Wie schon in den Einwendungen zu dem Bauantrag beruft sich der Anwalt von Rita Hartmann auf den Rahmenplan für Halbhöhenlagen 2008, der nicht gewahrt werde. „Er stellt zwar keinen verbindlichen Bebauungsplan dar, ist aber dennoch eine bedeutende Leitlinie für die städtebauliche Entwicklung.“ Er habe nicht nur bauplanungsrechtliche Bedeutung, sondern auch abwägungsrechtliche Relevanz. Demnach solle jegliche zusätzliche Nachverdichtung in Halbhöhenlagen vermieden werden. Hier sei das genaue Gegenteil der Fall, so der Anwalt in dem Widerspruch weiter. Er ist der Überzeugung, dass das Bauvorhaben aufgrund seines erheblichen Kontrastes zur vorhandenen Wohnbebauung gebietsunverträglich sei. Allein der Höhenunterschied zwischen dem Baukörper und dem Nachbargrundstück mache die Dominanz zwischen dem geplanten Neubau und den Grundstücken der Nachbarn deutlich. Er gleiche einem Büroturm oder Wohnriegel und stelle eine unzumutbare Störung für die Angrenzer dar.
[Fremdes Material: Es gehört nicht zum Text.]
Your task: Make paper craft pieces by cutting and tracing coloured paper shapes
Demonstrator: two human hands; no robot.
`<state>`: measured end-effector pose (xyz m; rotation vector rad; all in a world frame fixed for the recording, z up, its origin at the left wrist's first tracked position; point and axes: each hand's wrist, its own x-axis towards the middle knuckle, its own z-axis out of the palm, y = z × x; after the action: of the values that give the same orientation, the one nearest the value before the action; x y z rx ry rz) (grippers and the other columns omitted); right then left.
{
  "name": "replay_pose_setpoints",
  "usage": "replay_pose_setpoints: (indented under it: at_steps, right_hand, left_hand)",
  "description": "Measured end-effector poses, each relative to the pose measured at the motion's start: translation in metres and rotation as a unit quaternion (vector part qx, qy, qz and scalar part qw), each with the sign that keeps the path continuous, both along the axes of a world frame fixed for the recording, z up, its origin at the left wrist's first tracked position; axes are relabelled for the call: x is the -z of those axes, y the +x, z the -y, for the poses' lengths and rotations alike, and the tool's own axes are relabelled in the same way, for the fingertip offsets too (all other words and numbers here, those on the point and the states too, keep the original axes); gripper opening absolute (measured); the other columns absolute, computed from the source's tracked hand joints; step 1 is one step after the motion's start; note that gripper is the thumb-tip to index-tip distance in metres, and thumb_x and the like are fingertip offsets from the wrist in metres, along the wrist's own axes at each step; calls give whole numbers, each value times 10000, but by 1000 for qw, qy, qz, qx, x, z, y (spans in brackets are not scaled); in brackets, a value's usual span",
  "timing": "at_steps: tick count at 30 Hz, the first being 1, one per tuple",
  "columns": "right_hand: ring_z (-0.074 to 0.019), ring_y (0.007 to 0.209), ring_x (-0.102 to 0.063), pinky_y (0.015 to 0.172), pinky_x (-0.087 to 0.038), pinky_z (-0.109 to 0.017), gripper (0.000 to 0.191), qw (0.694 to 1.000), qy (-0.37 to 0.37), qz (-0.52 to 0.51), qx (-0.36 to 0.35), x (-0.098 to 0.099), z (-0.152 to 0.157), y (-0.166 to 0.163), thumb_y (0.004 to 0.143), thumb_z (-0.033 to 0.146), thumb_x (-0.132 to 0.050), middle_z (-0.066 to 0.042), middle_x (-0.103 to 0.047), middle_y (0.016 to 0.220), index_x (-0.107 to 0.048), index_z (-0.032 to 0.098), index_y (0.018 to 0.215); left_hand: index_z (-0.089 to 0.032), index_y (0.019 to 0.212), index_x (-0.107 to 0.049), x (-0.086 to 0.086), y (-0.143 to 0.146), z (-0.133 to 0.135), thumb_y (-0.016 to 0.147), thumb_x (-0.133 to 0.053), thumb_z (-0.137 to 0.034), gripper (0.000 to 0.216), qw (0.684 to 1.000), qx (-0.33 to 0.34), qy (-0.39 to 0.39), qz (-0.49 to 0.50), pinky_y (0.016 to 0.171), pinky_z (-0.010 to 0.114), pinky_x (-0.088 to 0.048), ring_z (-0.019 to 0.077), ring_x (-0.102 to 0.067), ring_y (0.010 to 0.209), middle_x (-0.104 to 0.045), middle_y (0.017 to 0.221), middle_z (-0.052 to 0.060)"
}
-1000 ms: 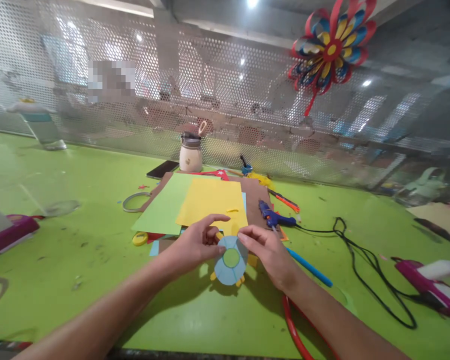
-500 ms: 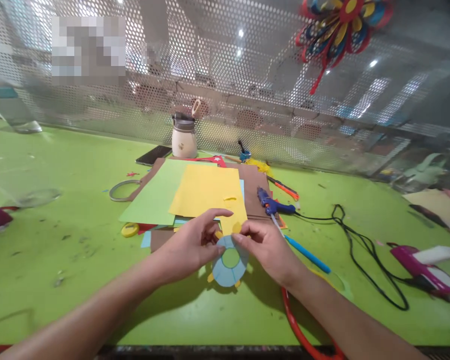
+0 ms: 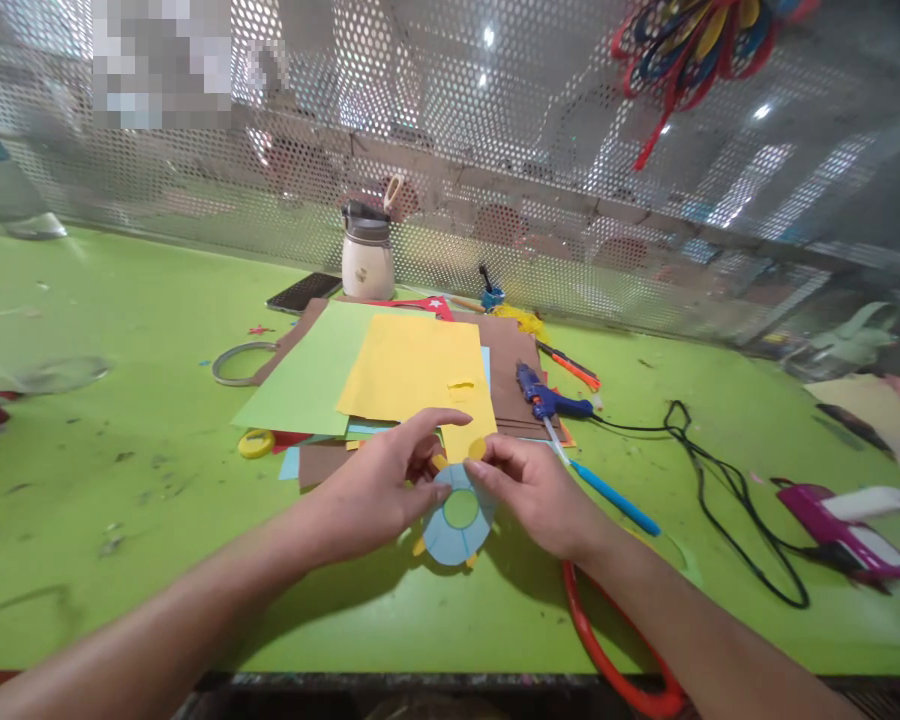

Ähnlich sieht es auch Rolf Gaßmann. Der Vorsitzende des Mietervereins Stuttgart spricht sich grundsätzlich für mehr Wohnraum und für ein verdichtetes Bauen aus. „Wegen der spezifischen Kessellage Stuttgarts muss beim Bauen aber immer auch Rücksicht auf das Stadtklima genommen werden. Gerade auch das mit Verkehr hoch belastete Gablenberg verträgt an seinen Hängen keine Gebäudekolosse, die als Riegel die Frischluftzufuhr abschneiden“, betont Gaßmann.